We all know Jesus is reminding his followers that to be a disciples means to sacrifice, to take up the cross, to surrender. And I know that. I remember walking down the aisle at camp every year, pledging to live my life for the Lord.
And I really meant it. I really do want to serve Christ. But I’m finding that my willingness to serve has a lot of conditions.
It can’t come with problems.
There can be no interruptions in my day.
Nobody in my family is allowed to get sick.
And I always have to have enough money to pay my bills.
When any one of those things occurs, I get upset and complain. But Jesus challenges me. He says, “Take up your cross.” He says, “Lose your life.”
What I’m finding is that Jesus’ challenge isn’t just a one-time pledge. It’s a daily commitment. Paul said that he “died daily.”

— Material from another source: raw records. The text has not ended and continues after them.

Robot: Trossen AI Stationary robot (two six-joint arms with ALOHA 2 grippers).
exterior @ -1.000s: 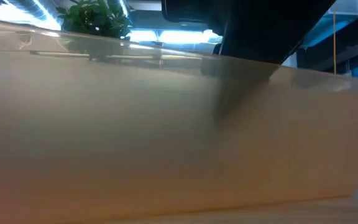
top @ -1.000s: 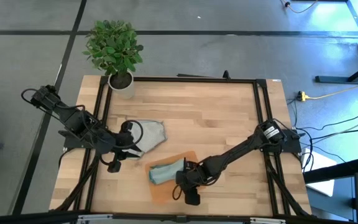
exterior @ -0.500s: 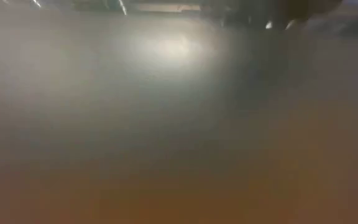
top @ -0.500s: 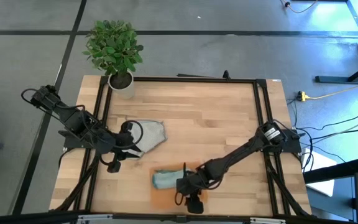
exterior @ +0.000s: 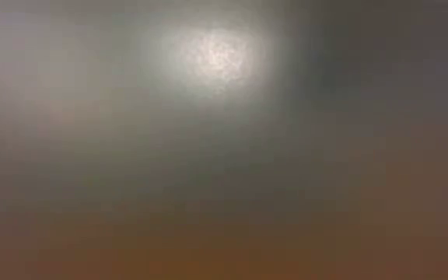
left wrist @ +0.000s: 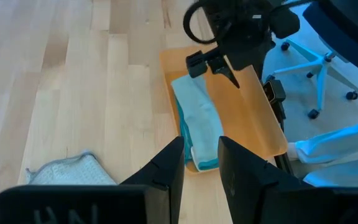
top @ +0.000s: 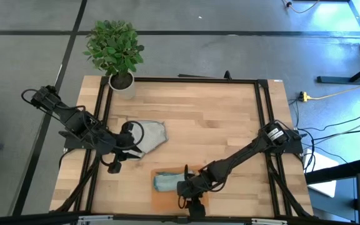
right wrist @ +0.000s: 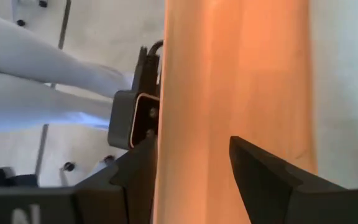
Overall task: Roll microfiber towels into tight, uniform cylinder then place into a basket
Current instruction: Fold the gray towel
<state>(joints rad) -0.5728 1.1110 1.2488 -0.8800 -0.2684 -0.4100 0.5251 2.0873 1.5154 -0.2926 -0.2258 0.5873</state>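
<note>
The orange tray (top: 165, 197) lies near the table's near edge. It also shows in the left wrist view (left wrist: 247, 106). The rolled pale blue towel (top: 166, 182) lies in it against the far long wall (left wrist: 197, 118). My right gripper (top: 194, 202) is shut on the tray's right end. The grey towel (top: 150, 134) lies flat on the table at the left (left wrist: 73, 169). My left gripper (top: 113, 165) waits beside it, empty, with a narrow gap between its fingers (left wrist: 201, 155). My right gripper (right wrist: 191, 146) has the rim of the tray's right end (left wrist: 224, 70) between its two fingers, one finger on each face of the orange wall (right wrist: 197, 93). It comes slanting down from the table's right. The tray's near side looks slightly raised.
A potted plant (top: 122, 84) stands at the far left corner. The black table frame (top: 264, 112) runs along the edges. The tray stands right before the low camera and fills its view (exterior: 224, 233). Bare wood lies in the middle and at the right (top: 217, 125).
My right gripper has gone toward the table's near edge and drawn the tray with it. The tray has slid nearer and turned from slanting to square with the table's edge. The blue towel has stayed in it. The tray now covers the low camera.
</note>
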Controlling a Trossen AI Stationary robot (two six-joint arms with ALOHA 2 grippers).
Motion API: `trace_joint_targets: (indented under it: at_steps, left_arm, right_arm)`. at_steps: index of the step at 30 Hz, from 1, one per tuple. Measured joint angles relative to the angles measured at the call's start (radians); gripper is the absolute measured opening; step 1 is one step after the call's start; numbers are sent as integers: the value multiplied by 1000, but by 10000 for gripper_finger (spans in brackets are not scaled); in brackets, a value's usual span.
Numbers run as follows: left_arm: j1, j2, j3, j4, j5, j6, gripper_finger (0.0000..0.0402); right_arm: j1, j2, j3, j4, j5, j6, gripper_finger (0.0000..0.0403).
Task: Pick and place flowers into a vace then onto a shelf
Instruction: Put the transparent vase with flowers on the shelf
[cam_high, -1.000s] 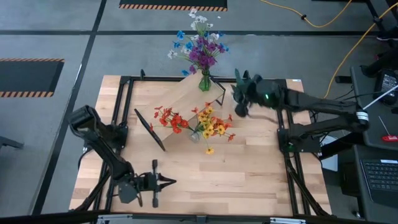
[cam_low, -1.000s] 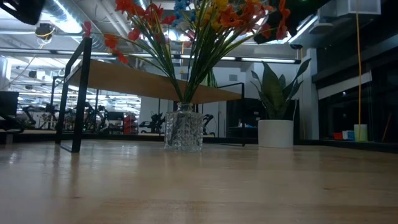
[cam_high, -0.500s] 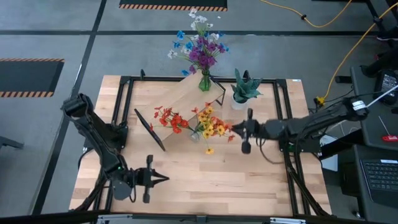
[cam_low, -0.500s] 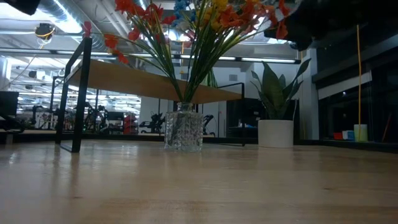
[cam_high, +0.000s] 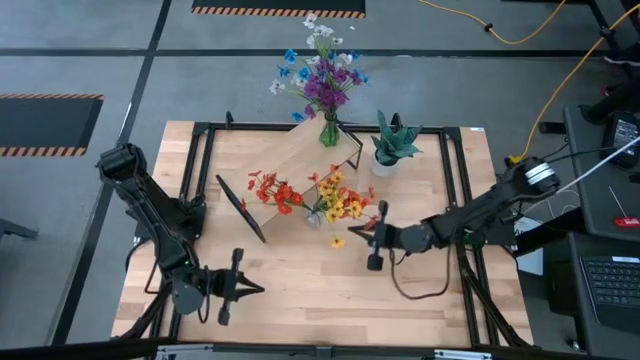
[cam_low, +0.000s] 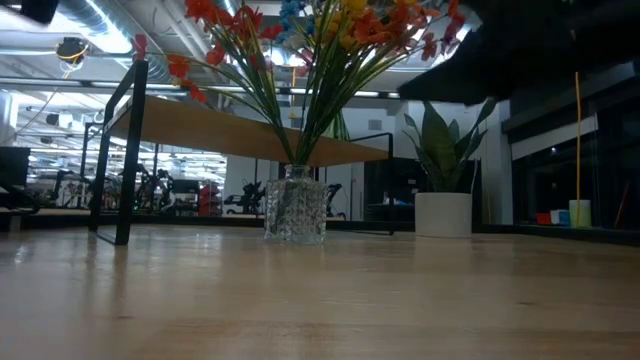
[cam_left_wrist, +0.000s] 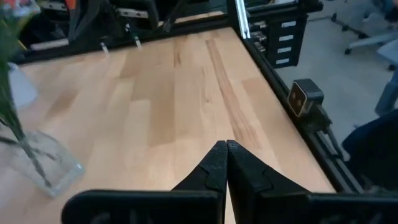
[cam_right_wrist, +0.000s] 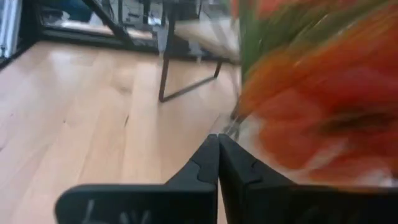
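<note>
A clear glass vase (cam_high: 313, 217) (cam_low: 295, 205) stands on the table by the shelf's near edge and holds yellow and orange-red flowers (cam_high: 320, 198) (cam_low: 330, 40). The shelf (cam_high: 300, 160) (cam_low: 220, 128) is a light-wood plank on black legs. A green vase of blue, purple and white flowers (cam_high: 325, 85) stands at its far end. My right gripper (cam_high: 373, 240) (cam_right_wrist: 217, 155) is shut, just right of the orange blooms (cam_right_wrist: 311, 99), touching nothing that I can see. My left gripper (cam_high: 232, 288) (cam_left_wrist: 226, 160) is shut, over the table's near left part.
A spiky green potted plant (cam_high: 393, 145) (cam_low: 442, 190) stands at the table's far right, beside the shelf. A black frame (cam_high: 462, 210) runs around the tabletop. Bare wood lies between the two grippers along the near edge (cam_high: 320, 290).
My right gripper has swung from beside the potted plant at the far right toward the near edge and leftward, ending close to the orange and yellow blooms. My left gripper has drifted a little toward the table's left. Both have stayed shut; the vases and shelf have not moved.
</note>
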Motion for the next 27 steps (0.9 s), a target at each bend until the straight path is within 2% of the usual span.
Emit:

So it is that Jesus asks us to take up our crosses and lose ourselves every single day. That means every single day, there will be hardships, trials, and things we hate and hate to do. These are the crosses we can expect. These are the crosses Jesus asks us to bear.
Jesus said that if we stop trying to protect our lives we’ll actually experience real life, the divine life, down there on earth.

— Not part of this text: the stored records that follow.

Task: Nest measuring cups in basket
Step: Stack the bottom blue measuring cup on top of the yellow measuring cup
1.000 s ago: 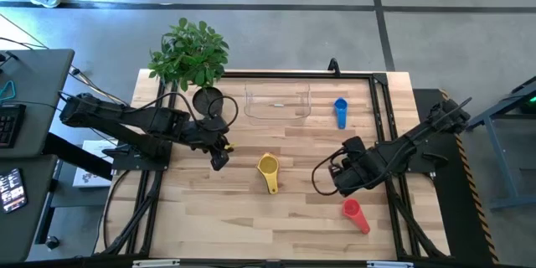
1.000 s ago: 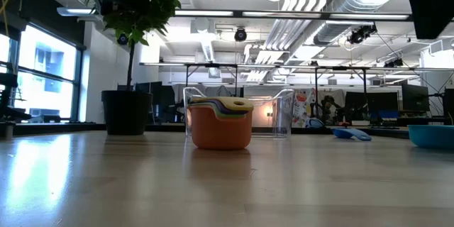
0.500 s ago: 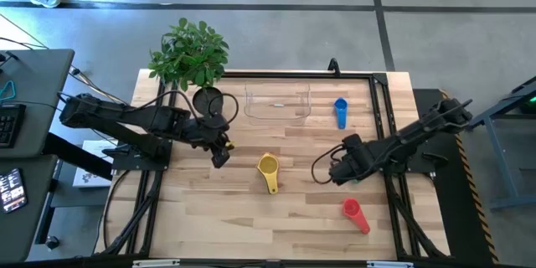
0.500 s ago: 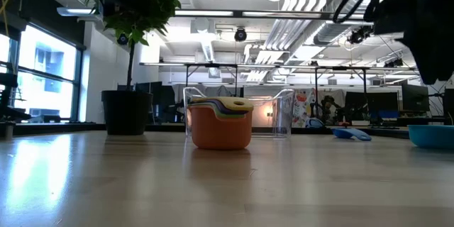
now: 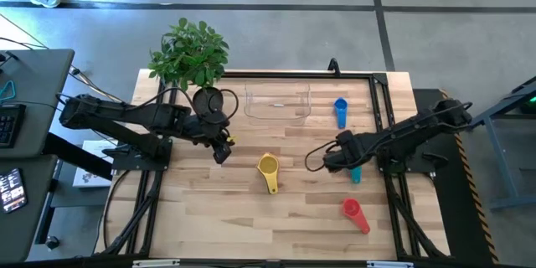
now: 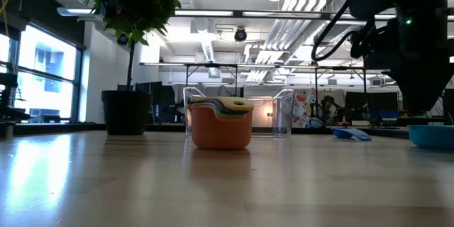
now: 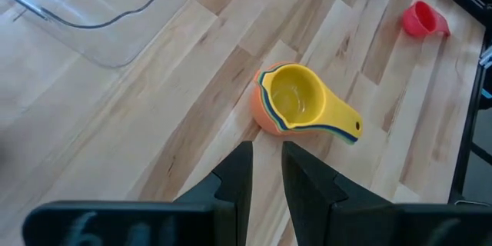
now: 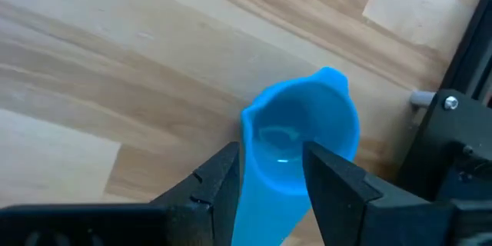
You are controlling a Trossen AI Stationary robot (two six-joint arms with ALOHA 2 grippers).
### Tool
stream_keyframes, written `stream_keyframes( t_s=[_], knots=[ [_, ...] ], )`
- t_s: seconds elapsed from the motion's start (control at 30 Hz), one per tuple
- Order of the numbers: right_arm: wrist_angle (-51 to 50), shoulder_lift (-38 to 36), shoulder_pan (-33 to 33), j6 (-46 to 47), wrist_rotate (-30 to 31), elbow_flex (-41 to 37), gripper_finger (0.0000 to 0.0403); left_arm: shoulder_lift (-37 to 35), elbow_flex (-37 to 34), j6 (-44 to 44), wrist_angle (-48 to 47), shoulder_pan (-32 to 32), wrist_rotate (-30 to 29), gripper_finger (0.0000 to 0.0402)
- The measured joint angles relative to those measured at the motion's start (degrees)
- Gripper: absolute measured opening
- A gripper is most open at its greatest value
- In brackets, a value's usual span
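A nested stack of cups [image 5: 268, 167], orange outermost and yellow innermost, stands on its base mid-table [image 7: 296, 104]. The clear basket [image 5: 277, 115] sits behind it, holding nothing. The blue cup [image 5: 340, 110] lies right of the basket, and the red cup [image 5: 354, 213] lies near the front right. The teal cup [image 5: 355, 173] rests on the table under my right arm. My right gripper [image 8: 270, 154] is open above it, with a finger on either side of the cup's handle [image 8: 261, 200]; no touch shows. My left gripper [image 5: 220, 154] hangs left of the stack, open by a narrow gap [image 7: 265, 150].
A potted plant [image 5: 191, 54] and a small dark round pot [image 5: 207, 100] stand at the far left corner, close to my left arm. A black frame rail [image 5: 381, 126] runs along the table's right side beside the teal cup. Bare wood lies in front of the stack.
My right gripper has moved toward the table's left and far edge, and it has come lower in the low view. This uncovered the teal cup in the high view. The teal cup itself has stayed in place.
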Motion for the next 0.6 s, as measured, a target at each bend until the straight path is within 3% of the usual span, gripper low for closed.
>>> stream_keyframes(
  t_s=[0.43,0.6],
  knots=[
    [6.9,0.0,-3.6,-4.1,-5.2,-5.3,0.0134,0.0,0.0,0.0,0.0,0.0,-0.2,0.0062],
    [7.1,0.0,-3.6,-4.1,-5.3,-5.5,0.0104,0.0,0.0,0.0,0.0,0.0,-0.2,0.0062]
  ],
)
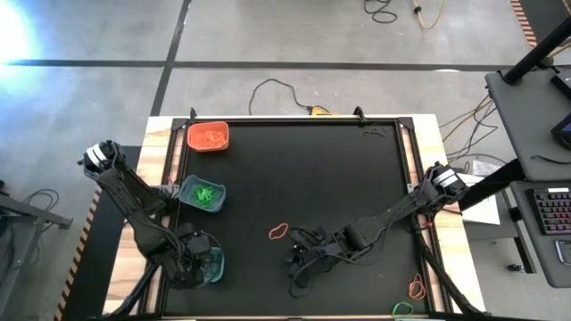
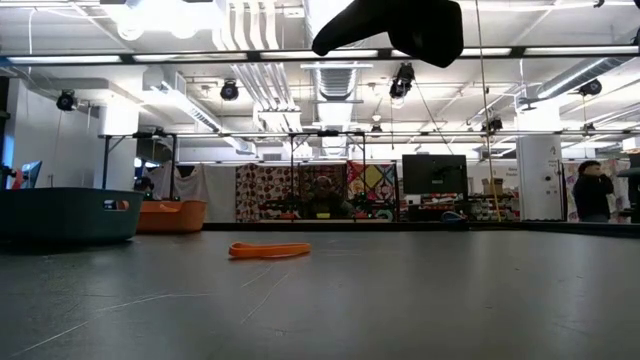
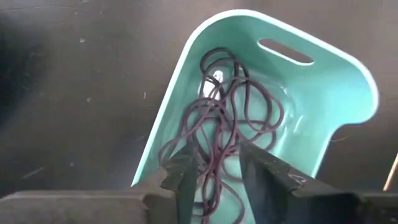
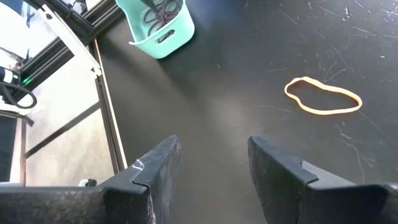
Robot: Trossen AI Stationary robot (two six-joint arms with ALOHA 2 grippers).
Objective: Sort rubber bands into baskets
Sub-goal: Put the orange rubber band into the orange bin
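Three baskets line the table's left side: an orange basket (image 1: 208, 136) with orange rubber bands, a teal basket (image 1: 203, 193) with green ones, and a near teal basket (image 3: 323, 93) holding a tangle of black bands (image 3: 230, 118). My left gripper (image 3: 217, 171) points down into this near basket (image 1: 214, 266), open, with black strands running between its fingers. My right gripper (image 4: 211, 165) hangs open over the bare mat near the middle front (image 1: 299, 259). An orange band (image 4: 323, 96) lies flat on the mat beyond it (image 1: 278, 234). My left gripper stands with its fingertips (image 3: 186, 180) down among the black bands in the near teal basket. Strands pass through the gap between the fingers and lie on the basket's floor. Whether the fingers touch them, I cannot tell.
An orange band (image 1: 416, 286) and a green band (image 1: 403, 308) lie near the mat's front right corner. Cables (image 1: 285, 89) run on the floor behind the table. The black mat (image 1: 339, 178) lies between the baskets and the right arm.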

I can tell you that the days I lose my life are the days I experience that life. They are the days that the peace of God rules my life. When I trust God’s sovereign control.

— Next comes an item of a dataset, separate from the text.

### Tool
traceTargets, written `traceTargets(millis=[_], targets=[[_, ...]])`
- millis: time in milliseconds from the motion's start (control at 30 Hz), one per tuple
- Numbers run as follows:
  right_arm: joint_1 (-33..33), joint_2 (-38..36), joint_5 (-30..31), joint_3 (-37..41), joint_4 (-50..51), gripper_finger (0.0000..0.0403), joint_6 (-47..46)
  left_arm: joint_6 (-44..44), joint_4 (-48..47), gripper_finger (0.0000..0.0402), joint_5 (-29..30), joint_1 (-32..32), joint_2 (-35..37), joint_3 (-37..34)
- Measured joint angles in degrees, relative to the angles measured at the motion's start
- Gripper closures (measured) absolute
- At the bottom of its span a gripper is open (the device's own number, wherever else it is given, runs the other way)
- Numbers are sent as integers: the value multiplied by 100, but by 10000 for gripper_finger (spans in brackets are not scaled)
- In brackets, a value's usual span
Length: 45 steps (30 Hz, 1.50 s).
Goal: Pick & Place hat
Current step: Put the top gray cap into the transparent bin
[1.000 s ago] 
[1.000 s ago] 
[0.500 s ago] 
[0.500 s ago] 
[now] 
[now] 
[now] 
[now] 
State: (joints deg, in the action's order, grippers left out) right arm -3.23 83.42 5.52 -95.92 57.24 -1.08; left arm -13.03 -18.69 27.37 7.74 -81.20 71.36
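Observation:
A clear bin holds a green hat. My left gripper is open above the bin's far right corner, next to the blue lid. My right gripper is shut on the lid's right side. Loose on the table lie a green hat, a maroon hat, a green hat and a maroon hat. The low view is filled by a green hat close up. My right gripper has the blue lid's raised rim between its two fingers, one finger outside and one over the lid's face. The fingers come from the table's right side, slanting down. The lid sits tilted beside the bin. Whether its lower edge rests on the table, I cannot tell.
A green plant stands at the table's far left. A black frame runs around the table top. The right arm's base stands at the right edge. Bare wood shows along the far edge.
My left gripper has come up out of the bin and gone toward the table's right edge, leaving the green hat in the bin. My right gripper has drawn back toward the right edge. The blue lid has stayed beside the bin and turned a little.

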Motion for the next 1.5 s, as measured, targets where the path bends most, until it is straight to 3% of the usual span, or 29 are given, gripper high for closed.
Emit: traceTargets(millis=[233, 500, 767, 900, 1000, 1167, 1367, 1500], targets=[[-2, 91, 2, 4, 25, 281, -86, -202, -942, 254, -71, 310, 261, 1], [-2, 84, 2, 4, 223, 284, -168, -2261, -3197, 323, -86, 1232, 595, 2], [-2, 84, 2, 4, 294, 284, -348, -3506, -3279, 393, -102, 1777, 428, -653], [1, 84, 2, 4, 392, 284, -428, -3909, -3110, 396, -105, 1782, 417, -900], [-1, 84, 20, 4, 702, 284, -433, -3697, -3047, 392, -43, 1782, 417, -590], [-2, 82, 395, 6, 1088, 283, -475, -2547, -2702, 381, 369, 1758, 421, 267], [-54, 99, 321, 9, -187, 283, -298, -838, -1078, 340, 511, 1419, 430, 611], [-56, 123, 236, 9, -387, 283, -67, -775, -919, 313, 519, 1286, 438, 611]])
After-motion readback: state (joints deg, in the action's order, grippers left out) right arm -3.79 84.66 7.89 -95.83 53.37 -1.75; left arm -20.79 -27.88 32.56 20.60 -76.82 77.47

The key is to wake up every day and surrender that day to the Lord. To toss aside our expectations of normalcy and comfort. When we do that, we relieve ourselves of the stress and expectations and we open up the storehouse of Heaven for spiritual blessings.
There have been many days lately when I’ve felt life was out of control. When things just didn’t go the way I needed them to. When problems arise. The natural reaction is to get angry, to try to protect our lives from such terrible things.
But the spiritual thing to do is accept each problem as a God-ordained cross and to set aside our desire for comfort and “lose ourselves” in God’s total control.
So surrendering your life in service to the Lord in an altar call is a good and great first step. But having the discipline to yield to the work of the Holy Spirit each and every day is even better.
Because along the way of life, you will get fired from a job unjustly. You will have people say stuff about you that isn’t true. You’re car will get stranded on the highway. Your kids will throw up at 3 am. You’re wife will get crabby. You’re kids will get in trouble in school. You’re church won’t play the music you like.
And each time you can stomp around. You can quit on that relationship. You can get angry and resentful.
Or—or you can accept those as crosses God designed to produce death to yourself and Christ’s life inside. And you can lose your desire for normalcy and comfort and experience the divine life of peace with God in an restless world.